__How to complete this task__. Here the job is to copy the data exactly and to exclude every image from it.

__Data below__.

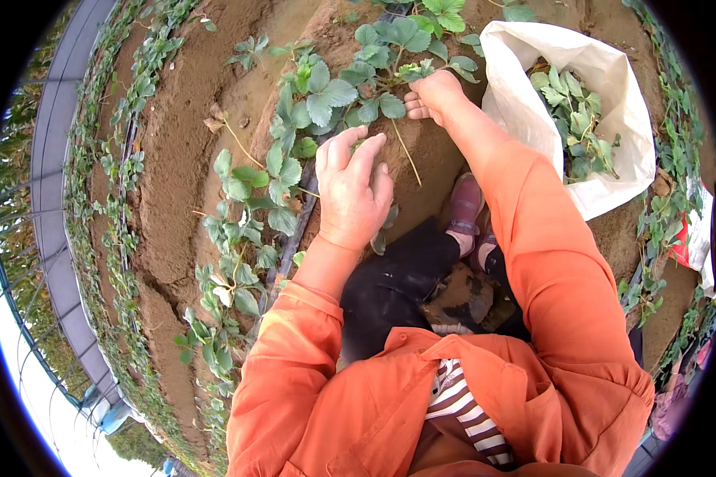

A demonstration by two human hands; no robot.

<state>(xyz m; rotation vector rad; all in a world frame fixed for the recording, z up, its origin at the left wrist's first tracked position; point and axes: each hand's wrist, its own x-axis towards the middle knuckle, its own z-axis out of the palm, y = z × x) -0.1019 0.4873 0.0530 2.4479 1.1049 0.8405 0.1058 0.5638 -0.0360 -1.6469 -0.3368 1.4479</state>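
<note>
A row of strawberry plants (326, 99) with toothed green leaves runs before me. My right hand (433, 97) reaches to the plants' right side, beside a bright green leaf (414, 71). Its fingers are curled together, and what they pinch, if anything, is hidden. My left hand (354, 187) hovers close to the leaves at the row's near side, fingers apart and slightly bent, nothing in them. To the right of my right forearm a white sack (509, 75) stands with its mouth wide; picked leaves and stems (573, 115) lie inside.
A dry stalk (407, 151) lies on the soil below my right hand. More plant rows (123, 215) stretch along the left, with a bare soil furrow (171, 159) between. Another row (676, 103) edges the right side. My shoes (465, 207) stand between the row and the sack.
</note>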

__Result for this exercise__.
A demonstration by two human hands; no robot.

<state>(xyz m; rotation vector rad; all in a world frame fixed for the recording, z up, its origin at the left wrist's first tracked position; point and axes: each hand's wrist, its own x-axis towards the middle knuckle, its own z-axis out of the palm, y = z × x) -0.1019 0.4873 0.0530 2.4479 1.1049 0.8405 0.1058 0.5638 -0.0360 -1.6469 -0.3368 1.4479</state>
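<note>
A row of strawberry plants (326, 99) with toothed green leaves runs before me. My right hand (433, 97) reaches to the plants' right side, beside a bright green leaf (414, 71). Its fingers are curled together, and what they pinch, if anything, is hidden. My left hand (354, 187) hovers close to the leaves at the row's near side, fingers apart and slightly bent, nothing in them. To the right of my right forearm a white sack (509, 75) stands with its mouth wide; picked leaves and stems (573, 115) lie inside.
A dry stalk (407, 151) lies on the soil below my right hand. More plant rows (123, 215) stretch along the left, with a bare soil furrow (171, 159) between. Another row (676, 103) edges the right side. My shoes (465, 207) stand between the row and the sack.
</note>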

No additional answer is needed here.